Troy Brumbalow also got involved in the project by helping find donors of several of the cars after the Brumbalows delivered one in August.

Skorich said working on the cars was a good hands-on experience for the students that can’t be replicated in a textbook or test.

“Part of being an engineer is using your ingenuity to fix problems on the fly, not remember stuff out of a textbook or anything like that,” he said. “So, there have been several problems today where the kids were like, ‘Well, how am I going to do this, and I look at them like, ‘Well, that’s kind of why you’re here, to figure that out. Not just for me to tell you what to do.’”

The other benefit, Skorich said, was getting the students involved in the community, which he said can be an issue sometimes for youth.

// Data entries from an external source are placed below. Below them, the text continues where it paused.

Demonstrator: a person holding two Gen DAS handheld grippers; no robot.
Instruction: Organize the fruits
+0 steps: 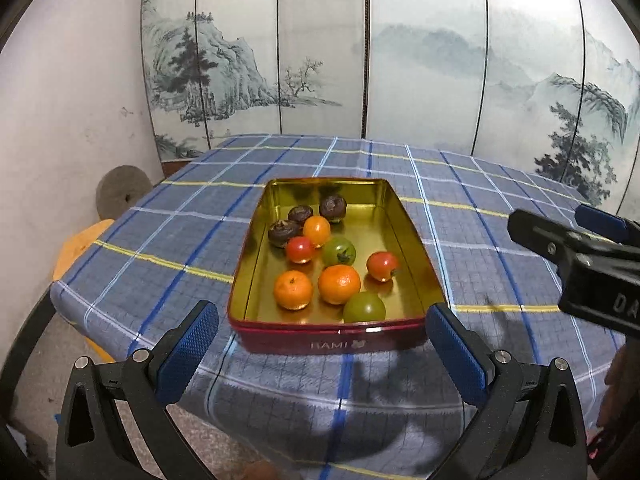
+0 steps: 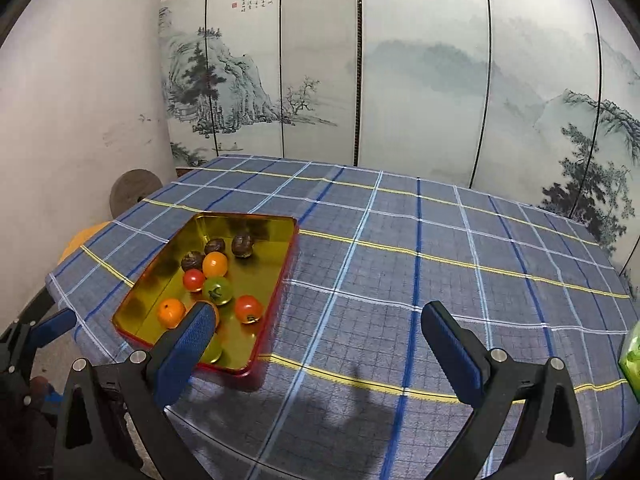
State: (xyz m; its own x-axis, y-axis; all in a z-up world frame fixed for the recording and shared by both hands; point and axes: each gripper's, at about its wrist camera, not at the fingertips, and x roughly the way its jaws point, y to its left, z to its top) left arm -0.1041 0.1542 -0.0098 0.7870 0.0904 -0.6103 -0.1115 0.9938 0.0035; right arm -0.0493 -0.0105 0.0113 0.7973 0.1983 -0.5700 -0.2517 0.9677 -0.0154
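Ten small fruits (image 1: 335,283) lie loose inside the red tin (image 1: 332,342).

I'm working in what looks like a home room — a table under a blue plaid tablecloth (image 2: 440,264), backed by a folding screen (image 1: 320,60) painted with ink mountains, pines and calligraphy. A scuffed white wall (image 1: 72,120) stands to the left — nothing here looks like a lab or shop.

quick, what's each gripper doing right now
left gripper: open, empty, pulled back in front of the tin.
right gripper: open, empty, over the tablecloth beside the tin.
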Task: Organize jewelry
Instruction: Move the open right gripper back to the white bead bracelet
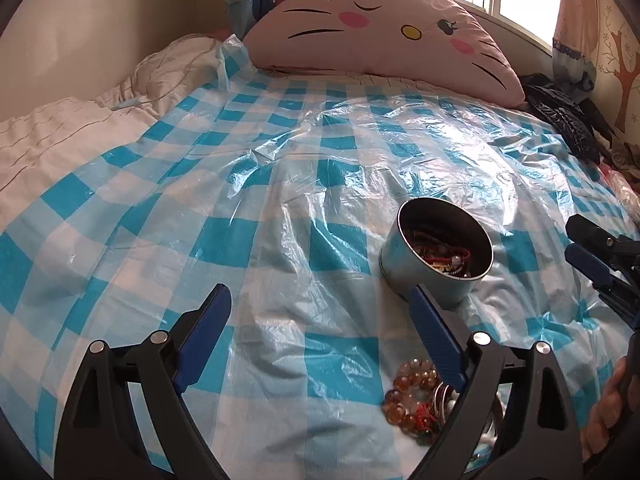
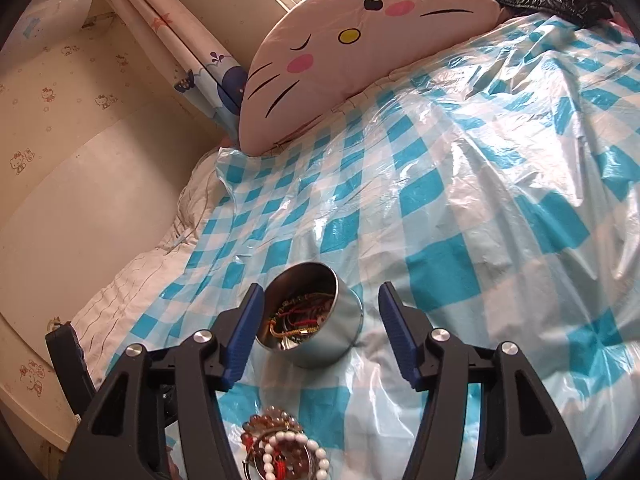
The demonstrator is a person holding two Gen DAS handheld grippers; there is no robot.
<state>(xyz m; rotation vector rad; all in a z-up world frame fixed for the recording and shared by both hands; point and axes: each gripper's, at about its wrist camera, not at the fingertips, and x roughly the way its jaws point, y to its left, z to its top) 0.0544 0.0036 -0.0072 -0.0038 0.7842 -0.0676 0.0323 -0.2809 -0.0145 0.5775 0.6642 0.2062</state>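
Note:
A round metal tin [image 1: 434, 254] stands tilted on the blue-checked plastic sheet [image 1: 280, 200], holding red cords and beaded jewelry. It also shows in the right wrist view [image 2: 316, 324]. A pile of bead bracelets [image 1: 416, 400], amber and white, lies near the front; in the right wrist view the pile [image 2: 286, 446] sits on a round lid. My left gripper [image 1: 322, 304] is open and empty, left of the tin. My right gripper [image 2: 320, 302] is open and empty, hovering over the tin. Its fingers [image 1: 592, 264] show at the right edge of the left wrist view.
A pink cat-face pillow [image 1: 384, 36] leans at the head of the bed. White bedding [image 1: 60, 136] lies at the left by the wall. A black garment [image 1: 560, 120] lies at the right, near curtains and a window.

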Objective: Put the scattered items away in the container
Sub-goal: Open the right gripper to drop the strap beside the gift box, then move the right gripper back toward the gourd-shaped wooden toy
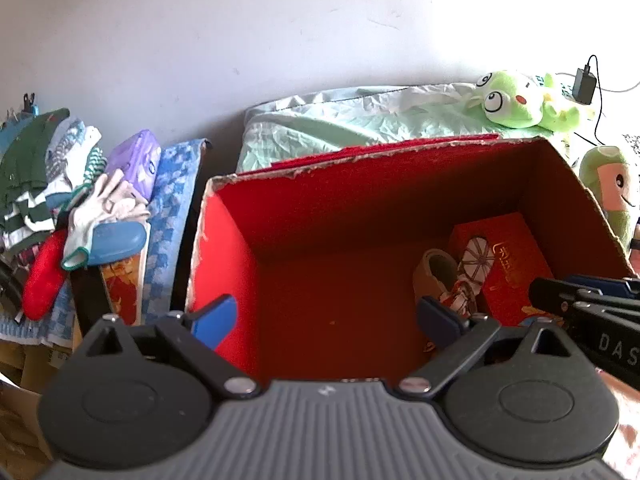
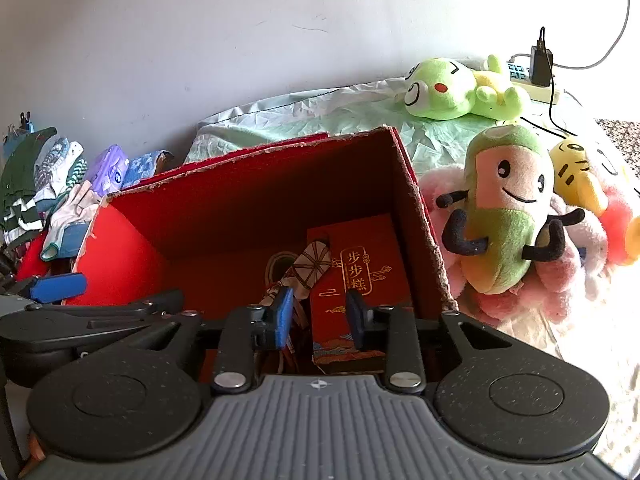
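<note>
A red cardboard box [image 1: 360, 188], the container, stands open below both grippers. In its right corner lie a red gift box with gold characters [image 1: 508, 268] and a small doll with a parasol [image 1: 472, 264]. My left gripper [image 1: 326, 320] hangs over the box's bare floor, jaws wide apart and nothing between them. My right gripper [image 2: 319, 316] hovers above the gift box [image 2: 360, 276] and the doll [image 2: 308, 268]; its blue pads stand partly apart and press on nothing. Outside the container's right wall [image 2: 424, 220] sit a green-and-pink plush [image 2: 504, 216], a yellow plush [image 2: 576, 176] and a green frog plush [image 2: 448, 92].
Left of the box is a pile: folded clothes [image 1: 32, 176], a white glove [image 1: 100, 208], a purple packet [image 1: 136, 160], a blue case [image 1: 116, 242], a red item [image 1: 44, 276]. A pale green sheet [image 1: 340, 120] lies behind. A charger [image 2: 540, 64] and cable sit back right.
</note>
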Motion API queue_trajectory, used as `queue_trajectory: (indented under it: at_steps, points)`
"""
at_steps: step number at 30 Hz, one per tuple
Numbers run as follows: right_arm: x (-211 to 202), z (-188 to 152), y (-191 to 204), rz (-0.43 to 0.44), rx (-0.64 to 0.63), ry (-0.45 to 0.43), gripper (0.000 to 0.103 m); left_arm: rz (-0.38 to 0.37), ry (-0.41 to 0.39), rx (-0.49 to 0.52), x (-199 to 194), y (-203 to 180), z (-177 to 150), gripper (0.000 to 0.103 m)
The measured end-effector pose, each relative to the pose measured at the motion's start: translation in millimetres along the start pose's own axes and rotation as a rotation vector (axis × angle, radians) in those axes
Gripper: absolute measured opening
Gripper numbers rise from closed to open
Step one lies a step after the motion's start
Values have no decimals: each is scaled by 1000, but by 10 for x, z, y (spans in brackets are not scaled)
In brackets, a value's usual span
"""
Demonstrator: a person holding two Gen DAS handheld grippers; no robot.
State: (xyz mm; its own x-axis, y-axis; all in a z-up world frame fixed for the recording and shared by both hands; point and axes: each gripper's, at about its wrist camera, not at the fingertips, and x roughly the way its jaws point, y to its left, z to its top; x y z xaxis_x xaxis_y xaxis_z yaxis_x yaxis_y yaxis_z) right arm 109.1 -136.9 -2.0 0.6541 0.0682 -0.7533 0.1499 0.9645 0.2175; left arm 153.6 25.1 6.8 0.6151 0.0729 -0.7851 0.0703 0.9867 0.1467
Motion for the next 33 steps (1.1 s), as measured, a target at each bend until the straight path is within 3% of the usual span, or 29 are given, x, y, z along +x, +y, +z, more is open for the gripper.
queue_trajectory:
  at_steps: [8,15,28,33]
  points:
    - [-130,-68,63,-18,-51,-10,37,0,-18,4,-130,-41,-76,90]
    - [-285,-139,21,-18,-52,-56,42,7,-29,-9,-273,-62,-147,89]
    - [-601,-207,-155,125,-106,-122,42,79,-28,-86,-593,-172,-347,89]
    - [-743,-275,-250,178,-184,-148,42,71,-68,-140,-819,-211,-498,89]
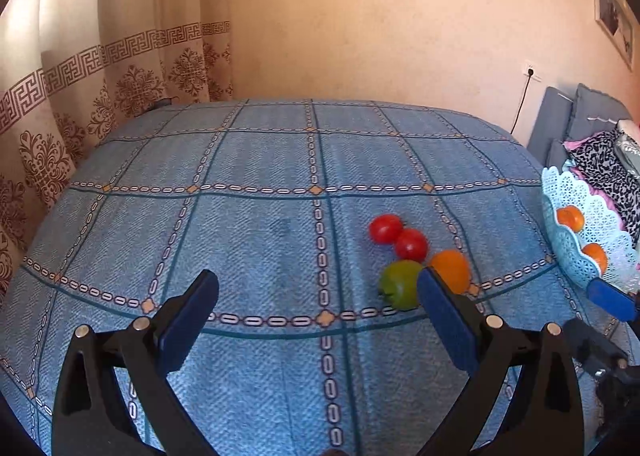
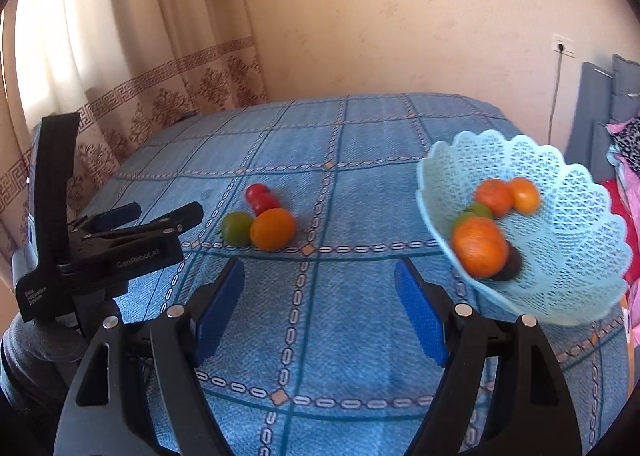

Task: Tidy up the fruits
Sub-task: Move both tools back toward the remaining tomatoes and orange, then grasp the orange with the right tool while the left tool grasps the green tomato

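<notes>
On the blue checked tablecloth (image 1: 260, 223) lie two red tomatoes (image 1: 385, 228), a green fruit (image 1: 400, 284) and an orange (image 1: 452, 268), all touching in one cluster (image 2: 262, 215). My left gripper (image 1: 316, 284) is open and empty; its right finger partly covers the green fruit and the orange. My right gripper (image 2: 320, 270) is open and empty, nearer than the cluster, with the basket on its right. The light blue lattice basket (image 2: 580, 256) holds oranges (image 2: 480, 248), a green fruit (image 2: 474, 211) and a dark fruit (image 2: 510, 266).
The basket (image 1: 600, 215) stands near the table's right edge, with my right gripper's blue pad (image 1: 612, 298) just below it. A patterned curtain (image 1: 60, 115) hangs left; a wall, a socket with a cable (image 2: 564, 45), cushions and bedding are on the right.
</notes>
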A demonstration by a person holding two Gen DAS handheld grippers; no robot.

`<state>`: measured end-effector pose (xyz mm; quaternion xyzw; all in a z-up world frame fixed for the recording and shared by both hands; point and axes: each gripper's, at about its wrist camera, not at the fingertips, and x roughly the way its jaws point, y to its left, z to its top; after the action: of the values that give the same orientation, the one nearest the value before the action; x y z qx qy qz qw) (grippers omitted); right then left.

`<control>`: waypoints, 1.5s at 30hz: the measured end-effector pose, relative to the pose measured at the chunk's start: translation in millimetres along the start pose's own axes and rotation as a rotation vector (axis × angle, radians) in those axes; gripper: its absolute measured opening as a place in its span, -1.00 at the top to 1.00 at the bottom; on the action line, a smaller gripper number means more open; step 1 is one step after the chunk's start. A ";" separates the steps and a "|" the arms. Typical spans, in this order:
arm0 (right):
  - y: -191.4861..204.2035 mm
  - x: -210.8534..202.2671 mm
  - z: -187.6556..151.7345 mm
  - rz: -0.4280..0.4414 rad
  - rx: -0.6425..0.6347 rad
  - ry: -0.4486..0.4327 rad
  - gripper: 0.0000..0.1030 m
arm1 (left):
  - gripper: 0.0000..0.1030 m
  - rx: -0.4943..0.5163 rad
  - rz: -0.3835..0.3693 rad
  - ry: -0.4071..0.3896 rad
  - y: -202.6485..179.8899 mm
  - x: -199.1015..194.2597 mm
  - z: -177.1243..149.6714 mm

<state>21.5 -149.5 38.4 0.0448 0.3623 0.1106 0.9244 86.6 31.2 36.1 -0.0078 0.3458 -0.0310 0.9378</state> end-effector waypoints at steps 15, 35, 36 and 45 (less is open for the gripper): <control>19.0 80.9 19.9 0.103 -0.066 0.162 -0.21 | -0.91 -0.065 0.017 -0.020 29.2 4.8 0.4; 24.2 91.2 21.1 0.119 -0.088 0.148 0.21 | -0.91 -0.048 -0.025 0.002 25.5 12.6 -3.8; 24.3 87.6 20.7 0.115 -0.090 0.142 0.21 | -0.90 -0.043 -0.032 0.002 23.8 12.3 -4.1; 10.1 53.7 9.7 0.089 -0.049 0.096 0.21 | -0.75 0.002 -0.081 0.018 3.6 13.9 -9.2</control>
<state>64.7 -127.0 11.7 0.0326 0.4009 0.1624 0.9010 91.3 34.0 20.0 -0.0205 0.3538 -0.0697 0.9325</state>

“They spend so much time in the building that they really don’t realize that… when you get out of high school and when you get out of college, you become part of the community and it’s up to you to determine whether that community is a good community or a bad community,” Skorich said.

Gangwish appeared to have learned something from both of those lessons. He said he enjoyed working with the parents and kids and called the hands-on work “a lot of really fast problem-solving.”

“The kids are really sweet,” Gangwish said. “They’re really nice kids. They’re all really happy to be here. I think they’re going to be really excited about getting their car. And the parents are super helpful because we don’t knowthe full extent of how well they function in these kinds of cars, so they’ve been helping us out a lot, making sure that everything is the right fit for these kids.”